Stored records
'''
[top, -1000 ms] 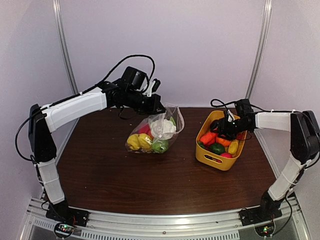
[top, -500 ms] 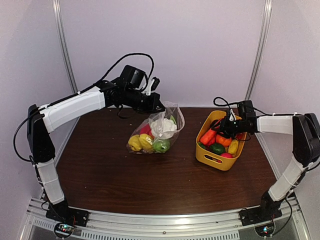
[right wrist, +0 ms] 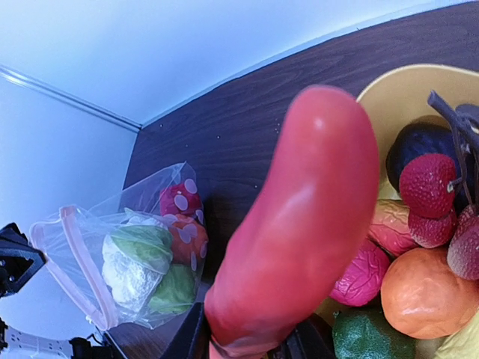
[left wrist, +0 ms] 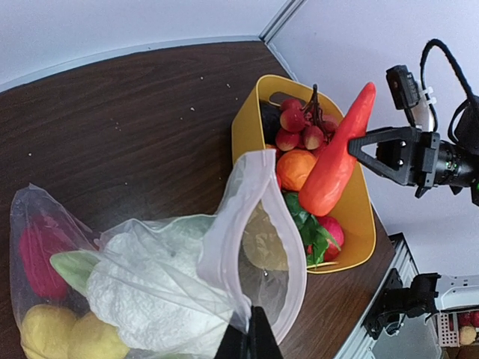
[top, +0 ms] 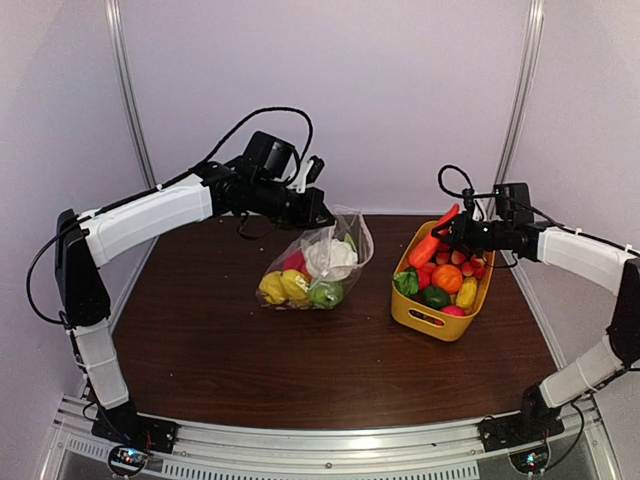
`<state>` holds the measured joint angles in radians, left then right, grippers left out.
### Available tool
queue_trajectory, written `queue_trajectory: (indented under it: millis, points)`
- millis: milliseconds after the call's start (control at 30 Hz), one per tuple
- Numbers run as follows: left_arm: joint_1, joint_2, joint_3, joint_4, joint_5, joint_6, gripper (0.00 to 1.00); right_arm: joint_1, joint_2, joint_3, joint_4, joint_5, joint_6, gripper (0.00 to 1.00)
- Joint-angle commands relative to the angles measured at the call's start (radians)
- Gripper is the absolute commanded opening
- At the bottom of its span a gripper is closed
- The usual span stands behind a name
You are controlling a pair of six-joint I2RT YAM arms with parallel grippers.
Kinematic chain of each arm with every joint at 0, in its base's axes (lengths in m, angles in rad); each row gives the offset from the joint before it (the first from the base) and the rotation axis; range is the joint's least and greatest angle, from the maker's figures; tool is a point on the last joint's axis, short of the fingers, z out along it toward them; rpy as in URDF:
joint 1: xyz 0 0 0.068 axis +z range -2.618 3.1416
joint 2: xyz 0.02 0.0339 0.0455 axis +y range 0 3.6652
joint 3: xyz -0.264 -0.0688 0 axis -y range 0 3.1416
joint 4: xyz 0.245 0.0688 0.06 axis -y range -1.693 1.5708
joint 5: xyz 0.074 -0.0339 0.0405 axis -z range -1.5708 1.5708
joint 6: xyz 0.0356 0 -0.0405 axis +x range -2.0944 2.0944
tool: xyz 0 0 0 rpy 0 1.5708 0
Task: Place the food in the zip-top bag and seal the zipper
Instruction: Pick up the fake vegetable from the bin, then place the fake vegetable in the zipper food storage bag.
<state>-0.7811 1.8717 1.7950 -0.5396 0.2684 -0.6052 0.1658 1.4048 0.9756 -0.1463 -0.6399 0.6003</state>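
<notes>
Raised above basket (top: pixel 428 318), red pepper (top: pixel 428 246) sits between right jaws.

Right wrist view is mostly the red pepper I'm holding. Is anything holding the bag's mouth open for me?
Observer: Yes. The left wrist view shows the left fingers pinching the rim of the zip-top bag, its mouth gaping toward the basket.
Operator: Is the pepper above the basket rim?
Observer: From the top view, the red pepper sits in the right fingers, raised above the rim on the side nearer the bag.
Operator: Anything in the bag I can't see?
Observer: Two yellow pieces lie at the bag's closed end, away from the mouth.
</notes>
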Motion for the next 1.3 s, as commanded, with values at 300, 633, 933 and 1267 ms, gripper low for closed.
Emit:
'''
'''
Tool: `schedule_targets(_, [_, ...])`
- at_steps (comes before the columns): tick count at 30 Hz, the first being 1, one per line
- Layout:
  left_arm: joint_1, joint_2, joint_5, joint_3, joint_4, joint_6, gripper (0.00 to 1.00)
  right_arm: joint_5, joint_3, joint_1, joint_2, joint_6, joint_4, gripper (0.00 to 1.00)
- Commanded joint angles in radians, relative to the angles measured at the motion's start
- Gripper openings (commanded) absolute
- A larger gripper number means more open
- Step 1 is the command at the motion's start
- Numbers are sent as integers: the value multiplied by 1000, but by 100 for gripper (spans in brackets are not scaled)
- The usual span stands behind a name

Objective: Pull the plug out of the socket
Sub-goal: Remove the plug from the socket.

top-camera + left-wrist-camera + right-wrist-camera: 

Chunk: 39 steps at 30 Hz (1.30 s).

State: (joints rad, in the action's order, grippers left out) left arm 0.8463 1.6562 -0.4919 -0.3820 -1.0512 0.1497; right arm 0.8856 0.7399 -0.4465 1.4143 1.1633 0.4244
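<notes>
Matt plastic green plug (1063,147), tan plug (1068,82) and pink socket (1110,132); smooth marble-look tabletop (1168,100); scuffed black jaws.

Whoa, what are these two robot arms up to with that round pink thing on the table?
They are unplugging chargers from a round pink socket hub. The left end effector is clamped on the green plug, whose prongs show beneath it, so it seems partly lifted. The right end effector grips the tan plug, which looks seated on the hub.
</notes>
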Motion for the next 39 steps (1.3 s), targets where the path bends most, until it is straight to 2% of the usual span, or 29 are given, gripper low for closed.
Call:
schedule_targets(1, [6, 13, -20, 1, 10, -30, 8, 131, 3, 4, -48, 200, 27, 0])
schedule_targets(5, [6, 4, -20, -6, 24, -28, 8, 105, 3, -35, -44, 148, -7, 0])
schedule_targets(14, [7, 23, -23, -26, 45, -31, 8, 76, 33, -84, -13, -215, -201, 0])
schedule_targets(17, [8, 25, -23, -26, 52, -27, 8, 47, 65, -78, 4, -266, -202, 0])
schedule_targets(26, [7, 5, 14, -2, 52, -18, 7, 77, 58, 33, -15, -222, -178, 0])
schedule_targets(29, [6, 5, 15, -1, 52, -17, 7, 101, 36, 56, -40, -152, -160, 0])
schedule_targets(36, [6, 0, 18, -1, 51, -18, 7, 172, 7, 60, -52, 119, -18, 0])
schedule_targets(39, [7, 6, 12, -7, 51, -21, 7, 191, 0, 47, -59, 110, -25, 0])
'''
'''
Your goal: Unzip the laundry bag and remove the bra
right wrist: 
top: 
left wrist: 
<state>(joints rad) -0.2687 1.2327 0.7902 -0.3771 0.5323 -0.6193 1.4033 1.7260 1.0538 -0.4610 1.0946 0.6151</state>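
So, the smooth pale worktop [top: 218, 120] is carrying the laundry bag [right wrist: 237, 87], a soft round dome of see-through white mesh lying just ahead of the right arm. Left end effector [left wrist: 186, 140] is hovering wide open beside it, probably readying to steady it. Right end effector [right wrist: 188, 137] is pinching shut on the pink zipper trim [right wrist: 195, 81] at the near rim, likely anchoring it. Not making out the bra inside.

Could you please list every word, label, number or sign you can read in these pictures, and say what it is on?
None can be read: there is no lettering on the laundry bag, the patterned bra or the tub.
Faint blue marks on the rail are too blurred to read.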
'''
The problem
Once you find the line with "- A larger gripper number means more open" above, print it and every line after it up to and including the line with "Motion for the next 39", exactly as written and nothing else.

Exercise answer
- A larger gripper number means more open
- Step 1 is the command at the motion's start
- Numbers are sent as integers: the value multiplied by 1000, but by 100 for gripper (spans in brackets are not scaled)
- The usual span stands behind a name

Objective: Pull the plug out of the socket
Sub-goal: Remove the plug from the socket.

top-camera + left-wrist-camera + right-wrist-camera: 

Chunk: 39 steps at 30 Hz (1.30 s).

State: (joints rad, in the action's order, grippers left out) left arm 0.8463 1.6562 -0.4919 -0.3820 -1.0512 0.1497; right arm 0.8856 0.7399 -0.4465 1.4143 1.1633 0.4244
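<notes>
Matt plastic green plug (1063,147), tan plug (1068,82) and pink socket (1110,132); smooth marble-look tabletop (1168,100); scuffed black jaws.

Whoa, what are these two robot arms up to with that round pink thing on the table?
They are unplugging chargers from a round pink socket hub. The left end effector is clamped on the green plug, whose prongs show beneath it, so it seems partly lifted. The right end effector grips the tan plug, which looks seated on the hub.
</notes>
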Motion for the next 39 steps (1.3 s), targets where the path bends most, until it is straight to 2% of the usual span, or 29 are given, gripper low for closed.

What the exercise required has been answered in full.